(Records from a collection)
------------------------------------------------
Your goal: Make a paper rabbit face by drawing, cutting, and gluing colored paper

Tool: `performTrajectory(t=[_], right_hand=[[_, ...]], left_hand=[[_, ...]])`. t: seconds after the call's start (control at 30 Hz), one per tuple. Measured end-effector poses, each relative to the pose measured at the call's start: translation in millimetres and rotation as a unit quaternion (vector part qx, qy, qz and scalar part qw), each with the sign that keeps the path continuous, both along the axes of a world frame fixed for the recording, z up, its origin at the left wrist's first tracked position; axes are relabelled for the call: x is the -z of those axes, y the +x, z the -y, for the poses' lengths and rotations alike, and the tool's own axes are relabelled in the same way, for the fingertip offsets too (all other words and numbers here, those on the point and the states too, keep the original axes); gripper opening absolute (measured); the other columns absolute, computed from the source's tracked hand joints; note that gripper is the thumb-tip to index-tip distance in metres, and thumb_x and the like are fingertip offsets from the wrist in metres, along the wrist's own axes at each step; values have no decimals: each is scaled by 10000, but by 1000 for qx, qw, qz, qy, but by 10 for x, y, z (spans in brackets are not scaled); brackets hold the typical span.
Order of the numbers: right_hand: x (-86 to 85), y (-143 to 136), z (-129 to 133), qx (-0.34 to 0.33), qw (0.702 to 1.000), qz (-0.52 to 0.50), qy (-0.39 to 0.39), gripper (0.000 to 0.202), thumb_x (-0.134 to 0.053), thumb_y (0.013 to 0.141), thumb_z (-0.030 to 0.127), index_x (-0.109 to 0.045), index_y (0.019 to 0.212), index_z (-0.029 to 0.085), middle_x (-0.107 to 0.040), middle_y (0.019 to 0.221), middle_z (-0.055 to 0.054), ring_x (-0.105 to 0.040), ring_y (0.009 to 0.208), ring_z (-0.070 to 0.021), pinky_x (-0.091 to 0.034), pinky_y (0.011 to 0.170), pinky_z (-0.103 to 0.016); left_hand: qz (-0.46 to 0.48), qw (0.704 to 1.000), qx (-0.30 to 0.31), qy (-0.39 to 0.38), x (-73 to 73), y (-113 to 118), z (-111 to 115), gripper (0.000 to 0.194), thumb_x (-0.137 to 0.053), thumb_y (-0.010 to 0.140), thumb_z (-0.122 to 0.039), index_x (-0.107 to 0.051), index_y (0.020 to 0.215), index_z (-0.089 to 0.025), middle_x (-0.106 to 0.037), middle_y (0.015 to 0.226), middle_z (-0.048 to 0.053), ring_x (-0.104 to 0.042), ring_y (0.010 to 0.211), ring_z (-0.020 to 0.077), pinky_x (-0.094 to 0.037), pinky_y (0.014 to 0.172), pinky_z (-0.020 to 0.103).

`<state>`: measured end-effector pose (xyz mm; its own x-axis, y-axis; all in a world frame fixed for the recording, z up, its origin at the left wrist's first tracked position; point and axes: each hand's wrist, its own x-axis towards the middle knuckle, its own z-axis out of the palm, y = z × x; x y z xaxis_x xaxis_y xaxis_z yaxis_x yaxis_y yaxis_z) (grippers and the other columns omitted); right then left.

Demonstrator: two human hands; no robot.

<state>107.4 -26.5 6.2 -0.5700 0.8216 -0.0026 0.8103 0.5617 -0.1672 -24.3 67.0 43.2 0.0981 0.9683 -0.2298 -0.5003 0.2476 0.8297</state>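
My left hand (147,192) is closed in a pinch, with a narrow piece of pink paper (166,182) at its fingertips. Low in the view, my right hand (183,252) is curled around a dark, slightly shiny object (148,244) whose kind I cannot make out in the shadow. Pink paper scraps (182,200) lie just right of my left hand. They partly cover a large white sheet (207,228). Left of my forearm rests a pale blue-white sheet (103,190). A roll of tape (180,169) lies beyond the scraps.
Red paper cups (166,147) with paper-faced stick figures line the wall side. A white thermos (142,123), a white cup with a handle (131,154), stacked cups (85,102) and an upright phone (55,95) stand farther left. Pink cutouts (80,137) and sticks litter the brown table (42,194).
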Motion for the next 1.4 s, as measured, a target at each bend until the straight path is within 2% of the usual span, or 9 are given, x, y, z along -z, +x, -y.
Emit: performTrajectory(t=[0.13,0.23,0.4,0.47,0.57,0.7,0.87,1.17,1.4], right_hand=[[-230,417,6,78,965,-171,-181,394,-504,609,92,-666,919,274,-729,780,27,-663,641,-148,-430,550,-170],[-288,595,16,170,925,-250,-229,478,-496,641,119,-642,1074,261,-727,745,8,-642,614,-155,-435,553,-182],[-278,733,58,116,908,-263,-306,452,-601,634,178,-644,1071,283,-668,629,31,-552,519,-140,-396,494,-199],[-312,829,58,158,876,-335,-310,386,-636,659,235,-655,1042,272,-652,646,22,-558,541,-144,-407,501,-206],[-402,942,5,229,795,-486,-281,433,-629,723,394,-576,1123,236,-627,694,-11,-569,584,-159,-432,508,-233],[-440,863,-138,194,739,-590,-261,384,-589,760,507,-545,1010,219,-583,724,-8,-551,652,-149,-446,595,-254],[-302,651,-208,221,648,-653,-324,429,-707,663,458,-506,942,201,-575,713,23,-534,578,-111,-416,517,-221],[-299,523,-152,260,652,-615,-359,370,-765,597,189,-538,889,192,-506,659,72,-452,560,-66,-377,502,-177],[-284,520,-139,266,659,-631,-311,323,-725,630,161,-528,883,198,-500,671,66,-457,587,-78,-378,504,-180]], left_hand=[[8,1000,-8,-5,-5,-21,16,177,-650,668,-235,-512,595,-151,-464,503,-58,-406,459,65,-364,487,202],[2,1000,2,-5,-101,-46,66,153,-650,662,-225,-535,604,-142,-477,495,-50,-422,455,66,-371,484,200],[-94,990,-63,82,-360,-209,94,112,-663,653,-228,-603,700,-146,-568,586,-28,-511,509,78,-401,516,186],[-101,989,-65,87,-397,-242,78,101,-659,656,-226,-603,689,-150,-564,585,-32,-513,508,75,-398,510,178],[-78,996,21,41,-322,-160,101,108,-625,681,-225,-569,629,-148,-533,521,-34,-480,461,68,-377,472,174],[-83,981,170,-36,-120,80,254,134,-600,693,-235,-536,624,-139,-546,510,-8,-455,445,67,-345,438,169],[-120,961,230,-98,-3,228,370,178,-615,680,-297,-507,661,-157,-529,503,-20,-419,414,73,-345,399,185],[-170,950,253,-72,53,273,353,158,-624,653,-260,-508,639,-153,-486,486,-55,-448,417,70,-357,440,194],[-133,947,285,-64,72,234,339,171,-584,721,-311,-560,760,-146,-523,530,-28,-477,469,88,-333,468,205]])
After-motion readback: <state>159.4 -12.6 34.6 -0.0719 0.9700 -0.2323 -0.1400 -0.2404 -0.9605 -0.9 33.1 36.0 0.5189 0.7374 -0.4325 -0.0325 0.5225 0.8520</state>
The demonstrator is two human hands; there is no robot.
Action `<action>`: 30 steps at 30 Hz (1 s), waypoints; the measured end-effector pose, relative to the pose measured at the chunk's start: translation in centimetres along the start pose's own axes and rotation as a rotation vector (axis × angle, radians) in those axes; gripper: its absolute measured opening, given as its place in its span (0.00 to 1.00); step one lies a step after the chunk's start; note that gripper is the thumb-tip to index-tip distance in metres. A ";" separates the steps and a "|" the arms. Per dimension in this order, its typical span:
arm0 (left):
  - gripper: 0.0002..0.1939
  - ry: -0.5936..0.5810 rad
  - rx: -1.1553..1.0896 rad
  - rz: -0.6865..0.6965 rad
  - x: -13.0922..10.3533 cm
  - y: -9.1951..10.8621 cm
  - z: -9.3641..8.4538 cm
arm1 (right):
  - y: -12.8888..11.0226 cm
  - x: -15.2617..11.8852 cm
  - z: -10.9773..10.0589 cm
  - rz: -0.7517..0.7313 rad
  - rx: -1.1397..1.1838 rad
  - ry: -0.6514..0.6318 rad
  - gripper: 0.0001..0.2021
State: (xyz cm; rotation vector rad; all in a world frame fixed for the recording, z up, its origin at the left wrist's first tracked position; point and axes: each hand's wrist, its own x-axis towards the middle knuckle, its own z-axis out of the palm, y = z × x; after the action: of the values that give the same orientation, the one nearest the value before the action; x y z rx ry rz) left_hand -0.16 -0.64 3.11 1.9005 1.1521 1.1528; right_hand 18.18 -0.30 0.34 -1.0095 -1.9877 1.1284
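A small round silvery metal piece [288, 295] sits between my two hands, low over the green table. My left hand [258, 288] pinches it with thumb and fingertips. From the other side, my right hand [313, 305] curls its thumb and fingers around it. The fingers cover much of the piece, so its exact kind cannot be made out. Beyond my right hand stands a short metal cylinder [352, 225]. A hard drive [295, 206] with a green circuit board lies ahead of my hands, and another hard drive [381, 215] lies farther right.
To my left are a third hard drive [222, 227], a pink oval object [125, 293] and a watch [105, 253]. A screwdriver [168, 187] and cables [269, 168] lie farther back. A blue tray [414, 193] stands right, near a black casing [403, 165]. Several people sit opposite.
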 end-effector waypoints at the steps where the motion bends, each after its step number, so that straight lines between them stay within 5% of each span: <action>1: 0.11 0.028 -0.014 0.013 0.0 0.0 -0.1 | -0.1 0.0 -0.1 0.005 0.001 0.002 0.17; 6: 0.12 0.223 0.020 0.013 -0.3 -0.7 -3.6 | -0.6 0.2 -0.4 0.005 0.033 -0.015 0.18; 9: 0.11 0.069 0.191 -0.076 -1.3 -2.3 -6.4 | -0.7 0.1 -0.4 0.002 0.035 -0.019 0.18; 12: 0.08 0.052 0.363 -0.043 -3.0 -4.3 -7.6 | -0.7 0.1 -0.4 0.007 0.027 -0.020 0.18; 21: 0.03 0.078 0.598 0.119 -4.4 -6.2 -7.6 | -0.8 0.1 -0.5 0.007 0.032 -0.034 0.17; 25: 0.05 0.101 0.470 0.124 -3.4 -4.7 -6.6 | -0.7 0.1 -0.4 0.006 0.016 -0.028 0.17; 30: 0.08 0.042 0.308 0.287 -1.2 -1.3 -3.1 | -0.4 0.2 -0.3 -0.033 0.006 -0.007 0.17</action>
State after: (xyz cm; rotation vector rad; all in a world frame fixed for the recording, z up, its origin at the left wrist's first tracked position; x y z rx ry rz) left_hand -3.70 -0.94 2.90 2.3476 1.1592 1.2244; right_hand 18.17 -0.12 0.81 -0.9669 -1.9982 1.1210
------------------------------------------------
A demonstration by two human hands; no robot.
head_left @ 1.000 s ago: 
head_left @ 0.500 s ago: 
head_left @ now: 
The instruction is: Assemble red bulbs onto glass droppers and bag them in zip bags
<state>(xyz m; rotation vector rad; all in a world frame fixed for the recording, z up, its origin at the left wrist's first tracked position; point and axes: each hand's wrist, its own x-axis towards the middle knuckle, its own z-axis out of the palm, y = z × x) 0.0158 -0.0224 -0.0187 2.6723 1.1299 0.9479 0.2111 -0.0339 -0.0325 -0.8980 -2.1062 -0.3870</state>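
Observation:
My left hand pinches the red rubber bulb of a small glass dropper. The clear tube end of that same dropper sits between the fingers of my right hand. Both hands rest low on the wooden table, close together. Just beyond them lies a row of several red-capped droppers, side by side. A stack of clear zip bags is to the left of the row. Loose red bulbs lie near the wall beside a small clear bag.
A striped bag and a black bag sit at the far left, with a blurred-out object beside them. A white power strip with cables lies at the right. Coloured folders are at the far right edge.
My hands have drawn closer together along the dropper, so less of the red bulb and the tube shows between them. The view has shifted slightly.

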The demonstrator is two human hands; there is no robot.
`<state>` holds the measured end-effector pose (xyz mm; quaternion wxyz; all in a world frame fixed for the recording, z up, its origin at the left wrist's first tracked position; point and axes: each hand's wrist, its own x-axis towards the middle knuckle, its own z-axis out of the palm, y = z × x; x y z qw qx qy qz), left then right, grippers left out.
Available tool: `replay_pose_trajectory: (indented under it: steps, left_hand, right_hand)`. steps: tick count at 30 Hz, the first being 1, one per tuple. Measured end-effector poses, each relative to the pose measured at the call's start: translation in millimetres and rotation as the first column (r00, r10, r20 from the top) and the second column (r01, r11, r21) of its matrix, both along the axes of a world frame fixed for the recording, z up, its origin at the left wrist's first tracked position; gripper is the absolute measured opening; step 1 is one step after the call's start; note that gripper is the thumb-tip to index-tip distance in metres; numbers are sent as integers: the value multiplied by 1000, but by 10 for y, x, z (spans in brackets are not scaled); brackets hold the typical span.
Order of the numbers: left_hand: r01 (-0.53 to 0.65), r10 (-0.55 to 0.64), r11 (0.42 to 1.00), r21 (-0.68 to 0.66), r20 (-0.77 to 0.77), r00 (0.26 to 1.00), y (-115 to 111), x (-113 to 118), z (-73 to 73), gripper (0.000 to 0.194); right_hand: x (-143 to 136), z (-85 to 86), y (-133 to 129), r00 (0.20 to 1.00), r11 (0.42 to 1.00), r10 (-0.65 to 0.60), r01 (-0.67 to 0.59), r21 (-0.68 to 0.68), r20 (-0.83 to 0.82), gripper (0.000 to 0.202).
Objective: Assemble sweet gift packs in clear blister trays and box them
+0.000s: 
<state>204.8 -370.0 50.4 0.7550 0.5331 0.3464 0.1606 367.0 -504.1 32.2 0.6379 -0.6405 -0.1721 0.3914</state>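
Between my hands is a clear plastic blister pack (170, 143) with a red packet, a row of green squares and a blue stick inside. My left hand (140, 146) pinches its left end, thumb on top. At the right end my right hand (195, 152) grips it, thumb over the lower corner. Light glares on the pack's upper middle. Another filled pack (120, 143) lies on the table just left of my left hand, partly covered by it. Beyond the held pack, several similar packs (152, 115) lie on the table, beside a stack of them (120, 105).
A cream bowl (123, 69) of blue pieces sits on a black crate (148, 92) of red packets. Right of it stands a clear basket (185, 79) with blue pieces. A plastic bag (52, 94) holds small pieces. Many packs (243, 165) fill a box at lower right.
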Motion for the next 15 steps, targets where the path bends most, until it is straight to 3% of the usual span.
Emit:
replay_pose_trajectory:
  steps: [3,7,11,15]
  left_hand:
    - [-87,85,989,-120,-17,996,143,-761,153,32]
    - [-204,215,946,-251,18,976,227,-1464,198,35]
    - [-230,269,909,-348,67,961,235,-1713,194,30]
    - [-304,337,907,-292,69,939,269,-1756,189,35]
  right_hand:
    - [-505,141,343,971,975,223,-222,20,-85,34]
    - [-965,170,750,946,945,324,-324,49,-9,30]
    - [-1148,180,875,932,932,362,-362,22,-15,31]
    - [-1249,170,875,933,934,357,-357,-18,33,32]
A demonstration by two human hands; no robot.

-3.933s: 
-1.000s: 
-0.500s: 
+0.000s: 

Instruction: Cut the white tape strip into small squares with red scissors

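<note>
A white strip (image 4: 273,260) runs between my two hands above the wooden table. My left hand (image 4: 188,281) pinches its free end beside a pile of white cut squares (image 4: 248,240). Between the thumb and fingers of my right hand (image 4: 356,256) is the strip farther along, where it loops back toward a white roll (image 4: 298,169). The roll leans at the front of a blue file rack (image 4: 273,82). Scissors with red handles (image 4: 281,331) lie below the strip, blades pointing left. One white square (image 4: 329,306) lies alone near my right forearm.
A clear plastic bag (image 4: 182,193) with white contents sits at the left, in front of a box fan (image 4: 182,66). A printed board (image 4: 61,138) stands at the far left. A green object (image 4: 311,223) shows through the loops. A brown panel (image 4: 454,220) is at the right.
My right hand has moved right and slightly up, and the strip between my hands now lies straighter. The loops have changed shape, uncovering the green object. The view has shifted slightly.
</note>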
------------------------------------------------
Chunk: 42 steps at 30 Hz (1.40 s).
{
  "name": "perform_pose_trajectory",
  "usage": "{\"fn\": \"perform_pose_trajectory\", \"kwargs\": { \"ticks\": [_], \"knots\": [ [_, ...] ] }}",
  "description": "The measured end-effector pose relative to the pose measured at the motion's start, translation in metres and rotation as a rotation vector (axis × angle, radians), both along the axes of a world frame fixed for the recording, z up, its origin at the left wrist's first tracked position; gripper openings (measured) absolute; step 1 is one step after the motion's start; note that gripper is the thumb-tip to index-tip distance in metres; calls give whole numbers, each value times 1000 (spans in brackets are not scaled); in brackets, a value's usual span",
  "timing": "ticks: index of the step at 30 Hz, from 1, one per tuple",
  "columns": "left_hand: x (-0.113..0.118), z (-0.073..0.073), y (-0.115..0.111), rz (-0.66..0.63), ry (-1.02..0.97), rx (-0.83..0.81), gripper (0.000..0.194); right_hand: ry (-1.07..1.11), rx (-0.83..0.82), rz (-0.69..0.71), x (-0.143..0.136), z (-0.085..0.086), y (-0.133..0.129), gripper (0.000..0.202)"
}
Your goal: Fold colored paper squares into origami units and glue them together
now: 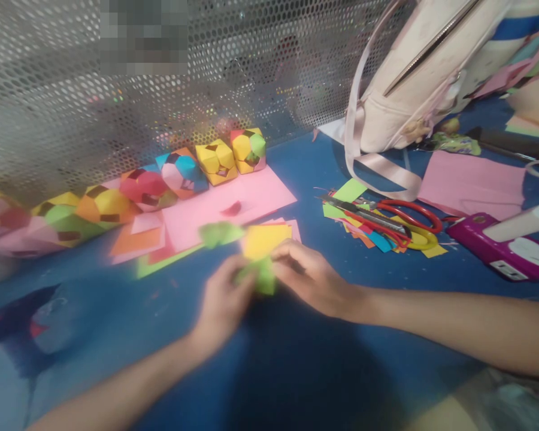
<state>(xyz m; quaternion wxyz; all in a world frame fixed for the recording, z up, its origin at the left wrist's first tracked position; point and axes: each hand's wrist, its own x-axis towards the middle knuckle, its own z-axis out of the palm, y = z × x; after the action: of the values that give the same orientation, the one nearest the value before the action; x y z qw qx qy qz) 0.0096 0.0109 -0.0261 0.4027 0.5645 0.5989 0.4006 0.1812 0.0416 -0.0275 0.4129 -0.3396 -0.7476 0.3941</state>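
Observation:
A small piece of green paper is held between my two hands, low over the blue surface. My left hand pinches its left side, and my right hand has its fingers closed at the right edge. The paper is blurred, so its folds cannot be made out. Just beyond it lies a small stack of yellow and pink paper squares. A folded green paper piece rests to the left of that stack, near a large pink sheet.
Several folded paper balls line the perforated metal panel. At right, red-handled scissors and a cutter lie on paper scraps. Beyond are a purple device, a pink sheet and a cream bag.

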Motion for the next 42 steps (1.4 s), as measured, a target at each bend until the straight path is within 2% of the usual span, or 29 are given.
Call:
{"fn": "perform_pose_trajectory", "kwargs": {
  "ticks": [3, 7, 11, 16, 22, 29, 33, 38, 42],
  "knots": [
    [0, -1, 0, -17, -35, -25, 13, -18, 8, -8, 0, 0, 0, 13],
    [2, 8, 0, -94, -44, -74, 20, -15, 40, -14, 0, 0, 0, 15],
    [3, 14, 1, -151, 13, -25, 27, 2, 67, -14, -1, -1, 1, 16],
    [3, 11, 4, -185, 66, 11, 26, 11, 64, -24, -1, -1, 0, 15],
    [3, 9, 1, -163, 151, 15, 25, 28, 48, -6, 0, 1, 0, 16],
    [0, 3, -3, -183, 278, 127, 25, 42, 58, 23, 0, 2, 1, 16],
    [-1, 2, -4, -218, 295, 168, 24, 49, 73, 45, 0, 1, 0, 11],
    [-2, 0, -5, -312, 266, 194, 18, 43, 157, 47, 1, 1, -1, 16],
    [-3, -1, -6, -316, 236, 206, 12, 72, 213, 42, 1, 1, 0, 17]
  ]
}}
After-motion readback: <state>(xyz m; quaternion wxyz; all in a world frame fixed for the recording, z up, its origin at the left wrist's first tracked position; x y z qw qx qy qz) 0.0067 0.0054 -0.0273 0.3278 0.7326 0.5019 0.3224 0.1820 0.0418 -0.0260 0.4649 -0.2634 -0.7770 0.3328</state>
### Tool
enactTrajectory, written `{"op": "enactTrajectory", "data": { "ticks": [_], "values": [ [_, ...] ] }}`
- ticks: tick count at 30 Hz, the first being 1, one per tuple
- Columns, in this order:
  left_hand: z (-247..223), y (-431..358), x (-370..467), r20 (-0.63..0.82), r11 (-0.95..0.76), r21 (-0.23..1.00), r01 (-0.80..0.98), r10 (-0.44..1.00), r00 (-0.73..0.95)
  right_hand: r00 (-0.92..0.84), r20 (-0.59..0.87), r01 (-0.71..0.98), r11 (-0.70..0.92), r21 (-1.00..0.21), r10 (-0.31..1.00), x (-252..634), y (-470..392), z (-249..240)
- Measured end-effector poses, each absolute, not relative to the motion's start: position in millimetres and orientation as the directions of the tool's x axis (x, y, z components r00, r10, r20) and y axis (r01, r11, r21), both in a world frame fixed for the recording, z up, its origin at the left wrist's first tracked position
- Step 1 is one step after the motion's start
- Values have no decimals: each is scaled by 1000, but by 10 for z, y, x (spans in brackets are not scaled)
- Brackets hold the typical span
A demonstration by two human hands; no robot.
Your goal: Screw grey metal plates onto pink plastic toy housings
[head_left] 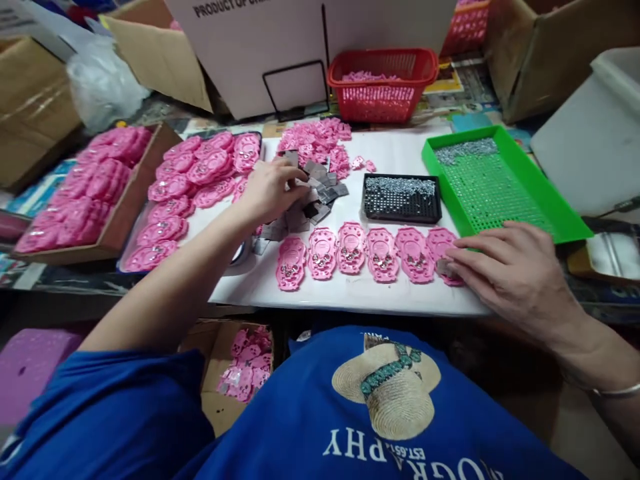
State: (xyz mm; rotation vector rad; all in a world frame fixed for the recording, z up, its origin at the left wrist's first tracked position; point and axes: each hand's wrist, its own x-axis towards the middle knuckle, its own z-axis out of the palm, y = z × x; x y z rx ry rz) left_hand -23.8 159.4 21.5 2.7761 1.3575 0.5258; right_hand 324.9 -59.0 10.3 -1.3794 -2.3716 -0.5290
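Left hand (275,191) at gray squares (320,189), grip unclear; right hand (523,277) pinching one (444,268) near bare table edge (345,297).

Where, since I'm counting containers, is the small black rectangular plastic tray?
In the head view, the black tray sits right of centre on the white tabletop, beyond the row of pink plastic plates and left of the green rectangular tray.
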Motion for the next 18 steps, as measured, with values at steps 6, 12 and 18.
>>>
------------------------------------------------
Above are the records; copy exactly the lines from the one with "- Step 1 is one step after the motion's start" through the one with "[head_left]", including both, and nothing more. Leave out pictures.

- Step 1 is one step after the motion's start
- Values have no decimals: each is scaled by 1000, but by 10 for z, y, x (spans in brackets are not scaled)
- Brackets hold the typical span
A demonstration by two human hands; no robot.
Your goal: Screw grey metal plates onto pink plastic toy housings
[head_left] 

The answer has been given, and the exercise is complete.